EXERCISE DIRECTIONS - The answer should be every line below, retyped exactly.

DATASET SECTION -
┏━━

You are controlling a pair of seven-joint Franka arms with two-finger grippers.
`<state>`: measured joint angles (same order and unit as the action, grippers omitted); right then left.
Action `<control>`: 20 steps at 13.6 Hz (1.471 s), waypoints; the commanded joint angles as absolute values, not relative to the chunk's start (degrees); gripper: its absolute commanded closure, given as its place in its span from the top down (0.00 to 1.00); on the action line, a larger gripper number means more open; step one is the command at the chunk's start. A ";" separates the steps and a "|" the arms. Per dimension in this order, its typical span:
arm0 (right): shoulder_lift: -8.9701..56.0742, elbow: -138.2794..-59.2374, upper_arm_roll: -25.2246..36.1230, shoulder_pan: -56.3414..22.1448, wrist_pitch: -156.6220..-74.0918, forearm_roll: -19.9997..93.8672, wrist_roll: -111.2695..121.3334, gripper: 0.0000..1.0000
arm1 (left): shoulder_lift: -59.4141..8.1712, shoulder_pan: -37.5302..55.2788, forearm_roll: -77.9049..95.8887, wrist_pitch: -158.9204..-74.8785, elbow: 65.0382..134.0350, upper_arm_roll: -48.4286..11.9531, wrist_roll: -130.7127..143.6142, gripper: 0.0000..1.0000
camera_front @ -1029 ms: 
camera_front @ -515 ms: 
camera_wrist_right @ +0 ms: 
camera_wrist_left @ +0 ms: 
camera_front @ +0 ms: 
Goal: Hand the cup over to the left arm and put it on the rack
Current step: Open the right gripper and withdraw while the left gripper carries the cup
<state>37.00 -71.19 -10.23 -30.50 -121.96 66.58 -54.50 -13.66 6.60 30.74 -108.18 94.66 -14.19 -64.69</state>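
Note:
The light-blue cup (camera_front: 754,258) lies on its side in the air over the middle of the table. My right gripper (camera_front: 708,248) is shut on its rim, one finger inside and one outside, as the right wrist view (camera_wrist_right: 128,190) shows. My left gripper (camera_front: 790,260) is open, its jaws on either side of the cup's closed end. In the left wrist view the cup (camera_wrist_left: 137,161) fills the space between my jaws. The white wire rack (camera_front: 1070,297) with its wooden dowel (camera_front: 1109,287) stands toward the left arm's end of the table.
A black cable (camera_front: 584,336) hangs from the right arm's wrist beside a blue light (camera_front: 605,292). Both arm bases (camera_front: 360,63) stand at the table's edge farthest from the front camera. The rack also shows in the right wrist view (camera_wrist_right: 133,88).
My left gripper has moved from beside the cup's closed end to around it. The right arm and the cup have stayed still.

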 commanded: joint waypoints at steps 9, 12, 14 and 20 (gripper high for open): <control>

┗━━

RESPONSE TO THIS TASK -
You are controlling a pair of seven-joint Franka arms with two-finger grippers.
`<state>`: measured joint angles (same order and unit as the action, grippers omitted); right then left.
Action `<control>`: 20 steps at 13.6 Hz (1.471 s), waypoints; the commanded joint angles as absolute values, not relative to the chunk's start (degrees); gripper: its absolute commanded closure, given as its place in its span from the top down (0.00 to 1.00); on the action line, a larger gripper number means more open; step one is the command at the chunk's start. A ";" separates the steps and a "|" the arms. Per dimension in this order, its typical span:
arm0 (right): shoulder_lift: -8.9701..56.0742, elbow: -138.2794..-59.2374, upper_arm_roll: -25.2246..36.1230, shoulder_pan: -56.3414..22.1448, wrist_pitch: -156.6220..-74.0918, forearm_roll: -19.9997..93.8672, wrist_roll: -111.2695..121.3334, gripper: 0.0000..1.0000
arm1 (left): shoulder_lift: -59.4141..8.1712, shoulder_pan: -37.5302..55.2788, forearm_roll: -77.9049..95.8887, wrist_pitch: -158.9204..-74.8785, elbow: 65.0382..134.0350, upper_arm_roll: -48.4286..11.9531, wrist_roll: -130.7127..143.6142, gripper: 0.0000..1.0000
camera_front @ -1029 ms: 
camera_front @ -515 ms: 
camera_wrist_right @ +0 ms: 
camera_wrist_left @ +0 ms: 
camera_front @ +0 ms: 
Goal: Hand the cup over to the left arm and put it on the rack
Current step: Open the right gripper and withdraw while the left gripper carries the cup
<state>37.00 -71.19 -10.23 -30.50 -121.96 66.58 -54.50 -13.66 6.60 30.74 -108.18 94.66 -14.19 -64.69</state>
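Note:
The light-blue cup (camera_front: 754,258) lies on its side in the air over the middle of the table. My right gripper (camera_front: 708,248) is shut on its rim, one finger inside and one outside, as the right wrist view (camera_wrist_right: 128,190) shows. My left gripper (camera_front: 790,260) is open, its jaws on either side of the cup's closed end. In the left wrist view the cup (camera_wrist_left: 137,161) fills the space between my jaws. The white wire rack (camera_front: 1070,297) with its wooden dowel (camera_front: 1109,287) stands toward the left arm's end of the table.
A black cable (camera_front: 584,336) hangs from the right arm's wrist beside a blue light (camera_front: 605,292). Both arm bases (camera_front: 360,63) stand at the table's edge farthest from the front camera. The rack also shows in the right wrist view (camera_wrist_right: 133,88).
My left gripper has moved from beside the cup's closed end to around it. The right arm and the cup have stayed still.
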
 commanded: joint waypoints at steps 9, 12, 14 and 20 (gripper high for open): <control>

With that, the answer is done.